Work item |
Which lines in the data contain the word "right"? Please copy each of them.

Dataset section |
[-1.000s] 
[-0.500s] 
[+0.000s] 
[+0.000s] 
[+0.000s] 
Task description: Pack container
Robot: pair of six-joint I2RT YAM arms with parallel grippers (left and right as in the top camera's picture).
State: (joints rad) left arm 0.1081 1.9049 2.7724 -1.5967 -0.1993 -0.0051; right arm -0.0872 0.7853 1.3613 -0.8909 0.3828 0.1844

Answer box |
Robot: pair of six-joint I2RT YAM arms with parallel grippers (left and right as in the top camera's picture).
State: (joints rad) left arm 0.1081 1.9049 2.7724 -1.5967 -0.1993 -0.0051; right arm -0.0872 0.7853 1.3613 -0.8909 0.3828 0.1844

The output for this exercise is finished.